His dc will feel why the hell did he start a new family when you couldn't be there for us, for all the little times we needed you. To be honest, once the damage is done there is often no road back and their relationship will always be him trying to be Disney dad and them resenting the lack of a real relationship built when they were young and the instability of their childhood, that resentment is why there is no relationship with your dc.

If your dh and his dc ignore your dd when his dc are there to the point it had a negative effect on your dd, it might just be best to keep the families separate.

Seeline · 21/12/2019 11:40

Did you have any relationship with his children before the baby arrived?
Did you have them for meals, have them for the weekend etc?

averythinline · 21/12/2019 12:49

Your problem is your DH being a Disney dad ... there is nothing to stop him taking DD in the car or telling his older dc they need to civil .. u are asking too much from the wrong people

steff13 · 21/12/2019 15:10

There is no justification for them being shitty to a small child.

I don't see where the OP says they're being "shitty" to her daughter. They just don't want a relationship with her.
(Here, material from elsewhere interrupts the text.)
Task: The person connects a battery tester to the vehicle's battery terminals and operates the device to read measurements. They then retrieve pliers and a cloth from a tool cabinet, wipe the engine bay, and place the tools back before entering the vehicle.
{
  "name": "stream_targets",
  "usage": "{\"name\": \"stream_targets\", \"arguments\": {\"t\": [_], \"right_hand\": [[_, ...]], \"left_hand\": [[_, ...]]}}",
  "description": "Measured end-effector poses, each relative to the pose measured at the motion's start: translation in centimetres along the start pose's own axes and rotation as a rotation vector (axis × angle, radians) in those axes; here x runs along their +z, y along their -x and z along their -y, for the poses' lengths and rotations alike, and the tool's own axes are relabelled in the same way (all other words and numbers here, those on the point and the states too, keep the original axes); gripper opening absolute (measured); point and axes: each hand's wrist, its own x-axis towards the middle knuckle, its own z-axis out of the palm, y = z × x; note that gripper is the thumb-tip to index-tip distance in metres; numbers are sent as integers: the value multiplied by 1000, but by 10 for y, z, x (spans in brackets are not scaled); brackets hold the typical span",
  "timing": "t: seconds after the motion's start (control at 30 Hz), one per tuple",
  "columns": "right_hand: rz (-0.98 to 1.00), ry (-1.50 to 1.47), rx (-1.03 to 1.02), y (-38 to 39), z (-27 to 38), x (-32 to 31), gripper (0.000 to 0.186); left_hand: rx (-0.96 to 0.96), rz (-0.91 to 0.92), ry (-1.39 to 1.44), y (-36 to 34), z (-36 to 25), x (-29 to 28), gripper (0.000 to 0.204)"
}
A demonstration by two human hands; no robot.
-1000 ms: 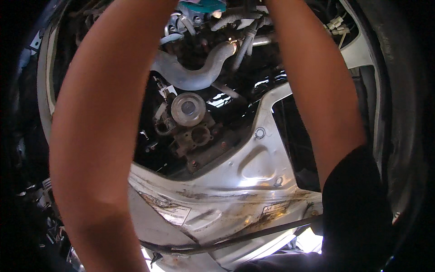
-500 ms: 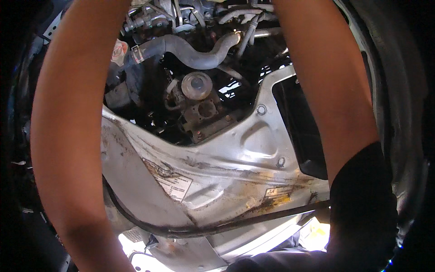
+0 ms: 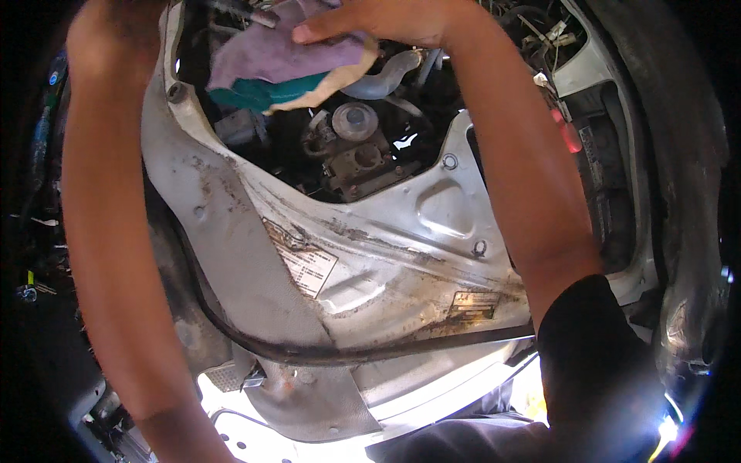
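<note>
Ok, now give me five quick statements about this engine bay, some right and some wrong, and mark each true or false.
1. The right hand has its thumb on a purple, teal and beige cloth. True.
2. The cloth covers the round disc-shaped part. False: the disc-shaped part shows uncovered, below the cloth in the picture.
3. A black sleeve covers part of the right arm. True.
4. The other forearm is sleeved too. False: the visible left forearm is bare.
5. A pale label shows on the light metal panel. True.
</note>
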Motion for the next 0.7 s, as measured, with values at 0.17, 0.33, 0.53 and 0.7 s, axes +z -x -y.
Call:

And that's their prerogative.

Aderyn19 · 21/12/2019 15:18

They refuse to acknowledge her

his other children ARE hositle and rude regarding my DC. They refuse to acknowledge DD's existence, and on the occasions they have its been to speak ill of her to their father via text messages while arguing just to be hurtful etc.

I don't know what constitutes shitty behaviour to you steff but this qualifies imo. The father won't take her in the car with him because they would prefer to pretend she doesn't exist.

steff13 · 21/12/2019 15:23

I missed that post. Their father should stop them from speaking ill of her. But beyond that, they are entitled to not want to have anything to do with her.